Watching Out for Symptoms of Heart Attack and Stroke

Ms. Richey concluded the presentation by briefly discussing some key indicators that patients should be aware of regarding heart attack and stroke.

Medications that can be used for cardiovascular disease prevention were beyond the scope of this presentation; patients are encouraged to discuss the potentially useful medications with their primary care physicians or rheumatologists.

Be aware of the symptoms of a possible heart attack:

  • Chest pain or discomfort: intense or mild pain (pressure, fullness, squeezing) that can last more than a few minutes
  • Pain or discomfort beyond your chest: in one or both arms, in the back, neck, jaw/teeth, or stomach.
  • Shortness of breath: with or without chest discomfort.
  • Other signs: nausea (feeling sick to your stomach), vomiting, lightheadedness, fainting, or intense sweating.

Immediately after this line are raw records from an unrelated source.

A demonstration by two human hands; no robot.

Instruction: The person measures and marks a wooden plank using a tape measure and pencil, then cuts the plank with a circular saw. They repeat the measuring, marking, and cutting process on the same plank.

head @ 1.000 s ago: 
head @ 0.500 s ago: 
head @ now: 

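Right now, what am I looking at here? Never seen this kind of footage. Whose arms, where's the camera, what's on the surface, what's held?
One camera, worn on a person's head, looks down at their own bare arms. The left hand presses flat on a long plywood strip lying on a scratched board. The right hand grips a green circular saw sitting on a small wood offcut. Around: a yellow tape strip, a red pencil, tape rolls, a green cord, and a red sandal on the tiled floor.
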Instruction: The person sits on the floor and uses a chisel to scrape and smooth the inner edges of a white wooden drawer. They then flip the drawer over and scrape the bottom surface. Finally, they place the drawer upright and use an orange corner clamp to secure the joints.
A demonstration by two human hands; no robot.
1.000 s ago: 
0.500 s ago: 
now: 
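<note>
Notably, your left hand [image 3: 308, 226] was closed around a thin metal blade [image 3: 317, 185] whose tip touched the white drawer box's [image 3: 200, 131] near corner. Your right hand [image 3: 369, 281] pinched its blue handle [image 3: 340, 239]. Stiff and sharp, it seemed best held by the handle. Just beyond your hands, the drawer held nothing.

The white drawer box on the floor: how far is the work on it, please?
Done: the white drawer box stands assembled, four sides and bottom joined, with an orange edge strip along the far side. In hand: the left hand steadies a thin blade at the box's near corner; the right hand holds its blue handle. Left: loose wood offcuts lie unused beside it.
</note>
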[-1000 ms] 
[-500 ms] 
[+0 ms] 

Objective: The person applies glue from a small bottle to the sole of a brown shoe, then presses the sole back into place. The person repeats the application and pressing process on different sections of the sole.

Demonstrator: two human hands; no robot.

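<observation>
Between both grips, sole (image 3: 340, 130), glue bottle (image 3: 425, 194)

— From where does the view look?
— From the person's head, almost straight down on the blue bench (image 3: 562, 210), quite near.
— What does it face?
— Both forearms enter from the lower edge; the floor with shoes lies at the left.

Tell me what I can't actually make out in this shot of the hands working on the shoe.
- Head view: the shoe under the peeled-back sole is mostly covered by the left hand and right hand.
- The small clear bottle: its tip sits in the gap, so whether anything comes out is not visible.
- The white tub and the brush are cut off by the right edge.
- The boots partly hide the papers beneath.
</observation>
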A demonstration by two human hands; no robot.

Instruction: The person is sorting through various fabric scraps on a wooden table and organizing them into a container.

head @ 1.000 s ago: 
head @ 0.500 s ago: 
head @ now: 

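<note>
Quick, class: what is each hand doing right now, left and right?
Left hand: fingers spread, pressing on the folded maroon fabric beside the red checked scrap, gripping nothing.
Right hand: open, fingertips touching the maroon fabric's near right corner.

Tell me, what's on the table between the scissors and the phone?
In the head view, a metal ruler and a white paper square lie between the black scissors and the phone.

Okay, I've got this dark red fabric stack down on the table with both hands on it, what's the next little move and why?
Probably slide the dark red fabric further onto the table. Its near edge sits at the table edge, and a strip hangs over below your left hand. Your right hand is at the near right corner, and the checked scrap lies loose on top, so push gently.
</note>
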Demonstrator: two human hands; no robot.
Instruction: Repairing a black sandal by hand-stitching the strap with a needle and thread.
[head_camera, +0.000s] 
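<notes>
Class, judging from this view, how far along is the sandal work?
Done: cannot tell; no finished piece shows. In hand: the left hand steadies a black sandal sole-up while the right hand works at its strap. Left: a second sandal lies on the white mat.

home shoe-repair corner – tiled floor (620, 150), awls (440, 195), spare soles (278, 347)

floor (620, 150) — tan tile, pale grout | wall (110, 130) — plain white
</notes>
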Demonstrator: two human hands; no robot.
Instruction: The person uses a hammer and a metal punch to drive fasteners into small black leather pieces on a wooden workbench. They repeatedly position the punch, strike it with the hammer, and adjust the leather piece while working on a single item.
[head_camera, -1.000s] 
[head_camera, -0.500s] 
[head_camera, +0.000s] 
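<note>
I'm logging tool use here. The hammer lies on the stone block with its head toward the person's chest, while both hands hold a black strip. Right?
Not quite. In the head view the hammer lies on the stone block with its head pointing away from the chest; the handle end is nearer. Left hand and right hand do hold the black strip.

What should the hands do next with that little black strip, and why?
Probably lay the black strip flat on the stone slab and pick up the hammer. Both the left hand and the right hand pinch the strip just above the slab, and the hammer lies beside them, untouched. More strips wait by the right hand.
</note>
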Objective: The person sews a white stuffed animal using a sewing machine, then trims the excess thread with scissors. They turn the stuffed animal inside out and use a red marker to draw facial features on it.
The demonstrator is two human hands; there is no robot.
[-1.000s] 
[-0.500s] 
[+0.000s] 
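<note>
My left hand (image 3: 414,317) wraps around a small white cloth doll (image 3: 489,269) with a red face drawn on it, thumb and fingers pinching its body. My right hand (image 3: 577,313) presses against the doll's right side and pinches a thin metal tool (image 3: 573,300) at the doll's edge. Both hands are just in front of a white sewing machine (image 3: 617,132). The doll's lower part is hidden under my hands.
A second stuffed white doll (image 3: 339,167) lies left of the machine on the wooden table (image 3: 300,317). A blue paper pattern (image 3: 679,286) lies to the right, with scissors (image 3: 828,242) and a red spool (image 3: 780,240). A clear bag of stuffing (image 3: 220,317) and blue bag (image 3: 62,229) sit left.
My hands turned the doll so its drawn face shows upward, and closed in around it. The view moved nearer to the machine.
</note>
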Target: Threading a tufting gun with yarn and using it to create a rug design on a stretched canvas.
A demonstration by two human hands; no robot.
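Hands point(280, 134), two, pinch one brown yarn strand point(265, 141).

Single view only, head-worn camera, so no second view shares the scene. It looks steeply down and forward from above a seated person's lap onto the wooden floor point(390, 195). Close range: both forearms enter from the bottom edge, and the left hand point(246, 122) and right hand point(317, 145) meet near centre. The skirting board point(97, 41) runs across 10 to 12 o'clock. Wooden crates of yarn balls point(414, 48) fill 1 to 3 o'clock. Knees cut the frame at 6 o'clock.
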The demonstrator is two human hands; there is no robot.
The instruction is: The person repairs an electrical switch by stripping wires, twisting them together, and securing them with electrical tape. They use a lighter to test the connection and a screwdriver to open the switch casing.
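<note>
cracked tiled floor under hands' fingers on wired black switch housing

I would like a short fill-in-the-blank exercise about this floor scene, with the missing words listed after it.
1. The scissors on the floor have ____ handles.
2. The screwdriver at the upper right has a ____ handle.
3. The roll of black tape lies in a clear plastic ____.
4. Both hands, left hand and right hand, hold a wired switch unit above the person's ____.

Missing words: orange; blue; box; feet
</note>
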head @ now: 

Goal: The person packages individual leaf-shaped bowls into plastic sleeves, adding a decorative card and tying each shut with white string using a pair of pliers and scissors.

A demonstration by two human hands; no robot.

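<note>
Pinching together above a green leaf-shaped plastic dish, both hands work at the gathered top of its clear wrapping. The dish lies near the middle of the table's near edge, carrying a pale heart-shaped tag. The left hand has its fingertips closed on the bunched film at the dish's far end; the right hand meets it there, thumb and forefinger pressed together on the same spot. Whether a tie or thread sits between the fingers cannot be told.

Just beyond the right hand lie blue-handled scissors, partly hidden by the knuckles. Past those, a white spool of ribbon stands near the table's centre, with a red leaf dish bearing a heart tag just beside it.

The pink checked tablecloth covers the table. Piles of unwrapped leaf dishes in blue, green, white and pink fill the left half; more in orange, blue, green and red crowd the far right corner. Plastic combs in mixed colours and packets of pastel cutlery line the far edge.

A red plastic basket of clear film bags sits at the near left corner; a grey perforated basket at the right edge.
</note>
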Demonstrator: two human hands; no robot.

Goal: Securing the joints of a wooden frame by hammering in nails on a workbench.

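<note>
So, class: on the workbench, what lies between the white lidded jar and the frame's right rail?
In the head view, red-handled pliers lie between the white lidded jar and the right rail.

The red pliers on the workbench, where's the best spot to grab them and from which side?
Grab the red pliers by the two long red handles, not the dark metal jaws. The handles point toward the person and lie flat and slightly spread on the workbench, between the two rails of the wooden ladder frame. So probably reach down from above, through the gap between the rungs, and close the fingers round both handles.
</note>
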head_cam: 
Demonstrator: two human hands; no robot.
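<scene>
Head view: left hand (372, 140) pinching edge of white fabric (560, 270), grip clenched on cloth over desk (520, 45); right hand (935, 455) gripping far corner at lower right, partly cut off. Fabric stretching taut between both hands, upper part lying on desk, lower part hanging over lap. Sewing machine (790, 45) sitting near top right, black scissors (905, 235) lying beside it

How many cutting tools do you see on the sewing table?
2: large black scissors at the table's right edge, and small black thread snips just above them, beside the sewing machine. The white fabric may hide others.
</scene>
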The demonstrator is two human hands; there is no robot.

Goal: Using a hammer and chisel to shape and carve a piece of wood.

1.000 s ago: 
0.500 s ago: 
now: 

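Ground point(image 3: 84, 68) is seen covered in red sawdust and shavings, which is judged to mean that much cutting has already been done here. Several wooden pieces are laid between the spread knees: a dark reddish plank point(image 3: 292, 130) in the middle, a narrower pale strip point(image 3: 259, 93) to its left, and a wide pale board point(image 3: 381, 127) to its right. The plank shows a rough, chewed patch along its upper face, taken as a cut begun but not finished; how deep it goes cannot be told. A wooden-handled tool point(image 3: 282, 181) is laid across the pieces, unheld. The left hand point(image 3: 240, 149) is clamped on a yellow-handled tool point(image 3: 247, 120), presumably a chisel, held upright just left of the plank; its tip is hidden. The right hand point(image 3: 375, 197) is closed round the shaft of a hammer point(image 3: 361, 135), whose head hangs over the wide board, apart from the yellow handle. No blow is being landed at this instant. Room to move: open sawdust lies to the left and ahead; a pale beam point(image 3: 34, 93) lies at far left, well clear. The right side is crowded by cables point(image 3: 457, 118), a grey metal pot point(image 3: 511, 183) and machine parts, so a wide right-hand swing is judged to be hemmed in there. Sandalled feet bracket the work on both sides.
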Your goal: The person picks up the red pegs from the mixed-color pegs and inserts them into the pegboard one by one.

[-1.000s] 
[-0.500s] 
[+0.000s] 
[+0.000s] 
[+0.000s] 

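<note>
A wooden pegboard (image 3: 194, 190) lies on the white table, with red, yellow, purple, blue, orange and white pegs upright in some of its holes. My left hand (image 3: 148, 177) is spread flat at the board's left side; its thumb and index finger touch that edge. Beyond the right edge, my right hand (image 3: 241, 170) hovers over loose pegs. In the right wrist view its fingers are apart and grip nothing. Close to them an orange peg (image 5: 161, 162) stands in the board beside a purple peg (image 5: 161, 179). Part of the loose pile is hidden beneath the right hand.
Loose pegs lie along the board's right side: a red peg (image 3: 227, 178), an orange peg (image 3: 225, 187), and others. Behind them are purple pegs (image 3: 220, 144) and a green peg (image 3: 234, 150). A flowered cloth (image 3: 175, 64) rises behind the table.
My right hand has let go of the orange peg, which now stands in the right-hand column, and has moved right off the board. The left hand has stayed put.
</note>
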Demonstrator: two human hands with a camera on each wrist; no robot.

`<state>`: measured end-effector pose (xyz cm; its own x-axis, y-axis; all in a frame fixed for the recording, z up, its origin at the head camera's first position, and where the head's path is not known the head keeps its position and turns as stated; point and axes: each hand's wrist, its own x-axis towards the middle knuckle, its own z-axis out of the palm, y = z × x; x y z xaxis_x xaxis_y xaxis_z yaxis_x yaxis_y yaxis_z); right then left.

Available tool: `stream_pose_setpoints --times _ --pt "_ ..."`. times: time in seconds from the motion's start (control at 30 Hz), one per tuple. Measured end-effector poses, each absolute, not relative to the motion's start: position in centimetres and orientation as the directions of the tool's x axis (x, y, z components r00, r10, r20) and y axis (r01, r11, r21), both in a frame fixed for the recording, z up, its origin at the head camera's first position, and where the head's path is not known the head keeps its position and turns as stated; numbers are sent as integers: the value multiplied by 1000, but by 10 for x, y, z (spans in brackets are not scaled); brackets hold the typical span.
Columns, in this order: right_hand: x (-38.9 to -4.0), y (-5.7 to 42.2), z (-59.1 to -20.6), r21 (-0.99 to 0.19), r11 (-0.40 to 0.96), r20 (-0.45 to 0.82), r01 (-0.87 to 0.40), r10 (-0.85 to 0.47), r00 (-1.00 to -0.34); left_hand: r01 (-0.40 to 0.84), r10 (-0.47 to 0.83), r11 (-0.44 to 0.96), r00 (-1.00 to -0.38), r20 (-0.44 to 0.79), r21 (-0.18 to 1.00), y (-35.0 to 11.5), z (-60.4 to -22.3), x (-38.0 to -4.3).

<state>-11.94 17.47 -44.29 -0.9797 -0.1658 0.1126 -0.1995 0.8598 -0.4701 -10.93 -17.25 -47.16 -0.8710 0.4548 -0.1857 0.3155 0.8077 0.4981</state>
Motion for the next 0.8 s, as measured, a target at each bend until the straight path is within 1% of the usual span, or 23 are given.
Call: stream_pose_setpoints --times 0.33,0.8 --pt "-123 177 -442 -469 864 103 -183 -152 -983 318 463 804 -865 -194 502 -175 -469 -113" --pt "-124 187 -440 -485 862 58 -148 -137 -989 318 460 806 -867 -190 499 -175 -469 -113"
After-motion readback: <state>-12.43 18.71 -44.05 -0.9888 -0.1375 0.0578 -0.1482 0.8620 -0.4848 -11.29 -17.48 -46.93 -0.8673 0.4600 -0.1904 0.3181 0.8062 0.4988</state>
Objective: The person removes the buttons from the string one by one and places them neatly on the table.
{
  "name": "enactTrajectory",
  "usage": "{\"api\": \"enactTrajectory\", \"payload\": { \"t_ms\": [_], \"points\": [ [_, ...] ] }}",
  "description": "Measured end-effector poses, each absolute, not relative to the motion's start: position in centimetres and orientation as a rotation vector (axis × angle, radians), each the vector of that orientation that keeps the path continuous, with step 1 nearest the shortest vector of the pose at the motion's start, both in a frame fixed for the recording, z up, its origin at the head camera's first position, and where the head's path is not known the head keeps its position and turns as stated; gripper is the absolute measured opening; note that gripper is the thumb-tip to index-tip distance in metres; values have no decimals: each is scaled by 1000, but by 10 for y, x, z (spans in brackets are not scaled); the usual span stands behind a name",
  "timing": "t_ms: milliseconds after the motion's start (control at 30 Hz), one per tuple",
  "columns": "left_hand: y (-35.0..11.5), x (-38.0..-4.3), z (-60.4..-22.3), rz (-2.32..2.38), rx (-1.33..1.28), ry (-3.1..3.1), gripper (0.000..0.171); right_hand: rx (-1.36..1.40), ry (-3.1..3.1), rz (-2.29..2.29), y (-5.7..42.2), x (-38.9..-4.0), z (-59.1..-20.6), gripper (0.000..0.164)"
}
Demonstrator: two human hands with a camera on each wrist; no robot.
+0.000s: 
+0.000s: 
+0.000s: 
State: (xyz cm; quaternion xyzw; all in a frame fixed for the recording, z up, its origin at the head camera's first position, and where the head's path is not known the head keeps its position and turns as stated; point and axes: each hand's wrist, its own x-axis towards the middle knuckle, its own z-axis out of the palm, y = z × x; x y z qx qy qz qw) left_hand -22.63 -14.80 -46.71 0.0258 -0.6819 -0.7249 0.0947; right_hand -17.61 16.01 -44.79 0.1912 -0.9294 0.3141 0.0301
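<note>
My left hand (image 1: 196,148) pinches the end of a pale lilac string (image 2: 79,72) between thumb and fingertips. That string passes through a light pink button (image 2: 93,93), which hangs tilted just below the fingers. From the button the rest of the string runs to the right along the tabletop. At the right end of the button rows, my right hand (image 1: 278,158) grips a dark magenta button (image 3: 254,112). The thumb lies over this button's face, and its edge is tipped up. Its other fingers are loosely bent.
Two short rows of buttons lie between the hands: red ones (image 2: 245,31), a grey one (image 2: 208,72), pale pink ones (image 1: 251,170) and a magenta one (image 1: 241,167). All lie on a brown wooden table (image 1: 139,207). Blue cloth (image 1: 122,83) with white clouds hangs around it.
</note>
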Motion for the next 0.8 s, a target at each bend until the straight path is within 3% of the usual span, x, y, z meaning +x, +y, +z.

    If you have any of these symptoms, go to the ER right away.

Symptoms of stroke include the following:

  • Sudden numbness or weakness on one side of your body (face, arm, or leg): if you try to raise both your arms over your head and one arm begins to fall, you may be having a stroke. 
  • Trouble with speaking or understanding: slurred speech, confusion, inability to speak.
  • Trouble with seeing in one or both eyes: blurred, blackened, or decreased vision; double vision.
  • Trouble with walking: dizziness, loss of balance, or coordination
  • Headache: sudden, severe, “out of the blue” headache.

    If you have any of these symptoms, go to the ER right away.

References:

1. Ward MM, Premature morbidity from cardiovascular and cerebrovascular diseases in women with systemic lupus erythematosus, Arthritis Rheum 1999; 42:338

2. Esdaile JM, Abrahamowicz M, Grodzicky T et al., Traditional Framingham risk factors fail to fully account for accelerated atherosclerosis in systemic lupus erythematosus, Arthritis Rheum 2001; 44:2331

3. Manzi S, Meilahn EN, Rairie JE et al., Age-specific incidence rates of myocardial infarction and angina in women with systemic lupus erythematosus: comparison with the Framingham Study, Am J Epidemiol 1997; 145:408

Related Resources

For more information about the CVD Counseling Program, please call 1-877-SLE-CURE/1-877-753-2873. Please note that Cardiovascular Disease (CVD) Prevention Counseling Program for Systemic Lupus Erythematosus (SLE) is available for HSS lupus patients only.

 

Learn more about the HSS SLE Workshop, a free support and education group held monthly for people with lupus and their families and friends.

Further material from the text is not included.